__Exercise instructions__: Once you have read the listing below, write all of it out again exactly.

____

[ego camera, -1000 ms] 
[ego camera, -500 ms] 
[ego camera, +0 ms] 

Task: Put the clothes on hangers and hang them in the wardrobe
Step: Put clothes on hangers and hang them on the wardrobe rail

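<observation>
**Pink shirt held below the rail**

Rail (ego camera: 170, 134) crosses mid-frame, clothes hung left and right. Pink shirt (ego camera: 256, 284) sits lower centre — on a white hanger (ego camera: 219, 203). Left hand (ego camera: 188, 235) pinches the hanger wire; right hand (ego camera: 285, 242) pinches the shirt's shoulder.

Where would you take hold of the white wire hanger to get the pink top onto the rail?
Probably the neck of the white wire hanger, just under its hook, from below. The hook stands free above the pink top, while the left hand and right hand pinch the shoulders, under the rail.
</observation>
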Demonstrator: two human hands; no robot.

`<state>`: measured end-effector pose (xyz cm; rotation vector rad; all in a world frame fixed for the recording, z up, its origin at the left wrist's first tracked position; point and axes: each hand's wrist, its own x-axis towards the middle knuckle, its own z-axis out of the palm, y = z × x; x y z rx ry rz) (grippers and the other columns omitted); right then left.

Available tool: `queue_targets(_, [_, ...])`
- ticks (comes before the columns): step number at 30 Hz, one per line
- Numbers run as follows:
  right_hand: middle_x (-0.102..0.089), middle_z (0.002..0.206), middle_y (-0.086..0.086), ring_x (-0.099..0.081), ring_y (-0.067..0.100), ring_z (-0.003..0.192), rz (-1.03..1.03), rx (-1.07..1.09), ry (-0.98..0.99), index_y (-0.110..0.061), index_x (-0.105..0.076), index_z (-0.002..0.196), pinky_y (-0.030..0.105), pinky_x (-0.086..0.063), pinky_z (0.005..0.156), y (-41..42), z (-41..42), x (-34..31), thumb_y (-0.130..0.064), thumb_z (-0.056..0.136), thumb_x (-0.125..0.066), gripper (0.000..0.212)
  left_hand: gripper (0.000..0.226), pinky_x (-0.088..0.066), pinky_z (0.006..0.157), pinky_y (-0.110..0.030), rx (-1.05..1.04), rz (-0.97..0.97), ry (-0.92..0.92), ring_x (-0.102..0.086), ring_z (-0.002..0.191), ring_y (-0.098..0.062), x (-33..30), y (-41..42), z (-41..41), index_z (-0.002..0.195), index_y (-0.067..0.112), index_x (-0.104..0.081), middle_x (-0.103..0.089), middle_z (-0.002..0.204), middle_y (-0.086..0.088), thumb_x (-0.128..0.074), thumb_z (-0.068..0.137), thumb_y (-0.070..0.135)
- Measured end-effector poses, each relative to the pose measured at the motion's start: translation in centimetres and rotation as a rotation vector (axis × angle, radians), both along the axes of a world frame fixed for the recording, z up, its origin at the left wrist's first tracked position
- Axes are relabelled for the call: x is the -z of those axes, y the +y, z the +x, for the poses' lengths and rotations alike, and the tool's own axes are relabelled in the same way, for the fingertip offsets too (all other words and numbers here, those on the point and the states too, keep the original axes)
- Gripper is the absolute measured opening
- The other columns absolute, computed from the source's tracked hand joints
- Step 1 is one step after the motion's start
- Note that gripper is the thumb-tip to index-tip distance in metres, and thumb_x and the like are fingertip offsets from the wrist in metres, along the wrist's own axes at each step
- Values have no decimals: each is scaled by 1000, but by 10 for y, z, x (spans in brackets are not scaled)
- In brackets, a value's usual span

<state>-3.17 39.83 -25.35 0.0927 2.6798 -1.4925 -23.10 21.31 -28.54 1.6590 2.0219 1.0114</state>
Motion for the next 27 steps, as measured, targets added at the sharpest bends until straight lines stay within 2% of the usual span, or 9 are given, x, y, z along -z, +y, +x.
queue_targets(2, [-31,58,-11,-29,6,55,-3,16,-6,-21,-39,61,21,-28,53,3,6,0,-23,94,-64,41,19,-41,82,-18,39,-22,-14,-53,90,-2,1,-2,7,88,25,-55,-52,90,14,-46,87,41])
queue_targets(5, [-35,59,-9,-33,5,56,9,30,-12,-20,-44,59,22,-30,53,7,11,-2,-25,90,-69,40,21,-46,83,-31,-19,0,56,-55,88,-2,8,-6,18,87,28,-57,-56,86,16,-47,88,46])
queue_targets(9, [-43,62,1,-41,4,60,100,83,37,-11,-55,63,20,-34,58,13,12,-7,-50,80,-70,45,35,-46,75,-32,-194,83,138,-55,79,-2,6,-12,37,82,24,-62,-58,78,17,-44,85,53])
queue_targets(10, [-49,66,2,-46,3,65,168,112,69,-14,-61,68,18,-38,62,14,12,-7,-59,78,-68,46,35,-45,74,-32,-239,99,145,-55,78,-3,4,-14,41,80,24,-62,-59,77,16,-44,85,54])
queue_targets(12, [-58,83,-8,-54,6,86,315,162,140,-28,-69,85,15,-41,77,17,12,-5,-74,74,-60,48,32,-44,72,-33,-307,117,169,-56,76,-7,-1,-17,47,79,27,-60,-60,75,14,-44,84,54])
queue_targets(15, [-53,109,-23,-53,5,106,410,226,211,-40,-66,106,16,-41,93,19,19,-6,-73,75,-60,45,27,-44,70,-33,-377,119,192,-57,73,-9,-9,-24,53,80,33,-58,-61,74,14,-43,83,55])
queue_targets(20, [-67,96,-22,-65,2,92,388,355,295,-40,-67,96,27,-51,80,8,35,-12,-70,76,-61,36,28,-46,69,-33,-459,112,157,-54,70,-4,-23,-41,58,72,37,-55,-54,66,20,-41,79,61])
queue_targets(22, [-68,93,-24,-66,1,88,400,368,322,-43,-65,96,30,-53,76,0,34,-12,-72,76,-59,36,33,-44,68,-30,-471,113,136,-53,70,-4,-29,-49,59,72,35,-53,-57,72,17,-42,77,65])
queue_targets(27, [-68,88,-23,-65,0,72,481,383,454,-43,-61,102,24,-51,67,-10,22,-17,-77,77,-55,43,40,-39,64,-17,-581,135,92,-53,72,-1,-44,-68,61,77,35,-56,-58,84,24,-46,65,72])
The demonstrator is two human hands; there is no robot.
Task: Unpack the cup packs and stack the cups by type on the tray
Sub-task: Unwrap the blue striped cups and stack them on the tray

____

__Answer box__:
[ego camera, -1000 ms] 
[ego camera, -500 ms] 
[ego camera, +0 ms] 

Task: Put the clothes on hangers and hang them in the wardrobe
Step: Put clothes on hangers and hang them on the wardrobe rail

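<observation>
**Pink shirt held below the rail**

Rail (ego camera: 170, 134) crosses mid-frame, clothes hung left and right. Pink shirt (ego camera: 256, 284) sits lower centre — on a white hanger (ego camera: 219, 203). Left hand (ego camera: 188, 235) pinches the hanger wire; right hand (ego camera: 285, 242) pinches the shirt's shoulder.

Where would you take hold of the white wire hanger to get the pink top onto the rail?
Probably the neck of the white wire hanger, just under its hook, from below. The hook stands free above the pink top, while the left hand and right hand pinch the shoulders, under the rail.
</observation>
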Demonstrator: two human hands; no robot.

`<state>`: measured end-effector pose (xyz cm; rotation vector rad; all in a world frame fixed for the recording, z up, its origin at the left wrist's first tracked position; point and axes: each hand's wrist, its own x-axis towards the middle knuckle, its own z-axis out of the palm, y = z × x; x y z rx ry rz) (grippers and the other columns omitted); right then left.

Available tool: `queue_targets(_, [_, ...])`
- ticks (comes before the columns): step number at 30 Hz, one per line
- Numbers run as follows:
  right_hand: middle_x (-0.102..0.089), middle_z (0.002..0.206), middle_y (-0.086..0.086), ring_x (-0.099..0.081), ring_y (-0.067..0.100), ring_z (-0.003..0.192), rz (-1.03..1.03), rx (-1.07..1.09), ry (-0.98..0.99), index_y (-0.110..0.061), index_x (-0.105..0.076), index_z (-0.002..0.196), pinky_y (-0.030..0.105), pinky_x (-0.086..0.063), pinky_z (0.005..0.156), y (-41..42), z (-41..42), x (-34..31), thumb_y (-0.130..0.064), thumb_z (-0.056..0.136), thumb_x (-0.125..0.066), gripper (0.000..0.212)
  left_hand: gripper (0.000..0.226), pinky_x (-0.088..0.066), pinky_z (0.006..0.157), pinky_y (-0.110..0.030), rx (-1.05..1.04), rz (-0.97..0.97), ry (-0.92..0.92), ring_x (-0.102..0.086), ring_z (-0.002..0.191), ring_y (-0.098..0.062), x (-33..30), y (-41..42), z (-41..41), index_z (-0.002..0.195), index_y (-0.067..0.112), index_x (-0.104..0.081), middle_x (-0.103..0.089), middle_z (-0.002..0.204), middle_y (-0.086..0.088), thumb_x (-0.128..0.074), thumb_z (-0.068..0.137), thumb_y (-0.070..0.135)
- Measured end-effector poses, each relative to the pose measured at the motion's start: translation in centimetres and rotation as a rotation vector (axis × angle, radians), both along the axes of a world frame fixed for the recording, z up, its origin at the left wrist's first tracked position
- Axes are relabelled for the call: x is the -z of those axes, y the +y, z the +x, for the poses' lengths and rotations alike, and the tool's own axes are relabelled in the same way, for the fingertip offsets too (all other words and numbers here, those on the point and the states too, keep the original axes)
- Gripper is the absolute measured opening
- The other columns absolute, computed from the source's tracked hand joints
- Step 1 is one step after the motion's start
- Note that gripper is the thumb-tip to index-tip distance in metres, and thumb_x and the like are fingertip offsets from the wrist in metres, along the wrist's own axes at each step
- Values have no decimals: each is scaled by 1000, but by 10 for y, z, x (spans in brackets are not scaled)
- In brackets, a value's usual span

<state>-3.17 39.83 -25.35 0.0927 2.6798 -1.4925 -23.10 21.31 -28.54 1.6590 2.0219 1.0114</state>
Motion for the next 27 steps, as measured, targets added at the sharpest bends until straight lines stay within 2% of the usual span, or 9 are given, x, y, z along -z, +y, +x.
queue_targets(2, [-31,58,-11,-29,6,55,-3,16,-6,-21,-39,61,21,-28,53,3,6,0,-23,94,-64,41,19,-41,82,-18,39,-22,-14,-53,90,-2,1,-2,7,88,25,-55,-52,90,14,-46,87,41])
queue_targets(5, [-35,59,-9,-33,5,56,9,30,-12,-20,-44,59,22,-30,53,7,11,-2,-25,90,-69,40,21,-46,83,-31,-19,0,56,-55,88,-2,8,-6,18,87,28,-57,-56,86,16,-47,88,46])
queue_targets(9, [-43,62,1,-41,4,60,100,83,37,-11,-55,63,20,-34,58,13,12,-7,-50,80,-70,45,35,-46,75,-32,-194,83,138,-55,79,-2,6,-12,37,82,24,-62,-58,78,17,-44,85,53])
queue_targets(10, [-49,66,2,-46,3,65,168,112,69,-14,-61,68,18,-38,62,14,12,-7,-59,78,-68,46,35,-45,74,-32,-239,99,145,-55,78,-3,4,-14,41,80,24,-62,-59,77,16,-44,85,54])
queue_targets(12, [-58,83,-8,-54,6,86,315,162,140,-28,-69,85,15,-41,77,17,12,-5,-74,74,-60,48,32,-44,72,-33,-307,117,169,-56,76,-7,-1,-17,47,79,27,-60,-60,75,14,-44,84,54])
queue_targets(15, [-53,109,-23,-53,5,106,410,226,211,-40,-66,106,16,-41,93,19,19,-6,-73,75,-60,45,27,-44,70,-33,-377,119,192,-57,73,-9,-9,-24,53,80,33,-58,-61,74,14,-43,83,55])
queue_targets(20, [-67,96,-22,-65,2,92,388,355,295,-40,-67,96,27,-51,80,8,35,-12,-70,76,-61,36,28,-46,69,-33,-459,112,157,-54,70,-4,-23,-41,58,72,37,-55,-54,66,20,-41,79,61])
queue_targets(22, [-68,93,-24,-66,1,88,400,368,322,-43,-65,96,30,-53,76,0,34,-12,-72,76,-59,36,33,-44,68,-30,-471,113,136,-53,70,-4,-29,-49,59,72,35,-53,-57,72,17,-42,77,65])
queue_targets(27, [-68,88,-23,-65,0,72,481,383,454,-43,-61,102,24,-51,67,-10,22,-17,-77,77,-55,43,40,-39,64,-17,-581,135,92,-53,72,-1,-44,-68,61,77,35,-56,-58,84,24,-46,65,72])
The demonstrator is two human hands; there is no robot.
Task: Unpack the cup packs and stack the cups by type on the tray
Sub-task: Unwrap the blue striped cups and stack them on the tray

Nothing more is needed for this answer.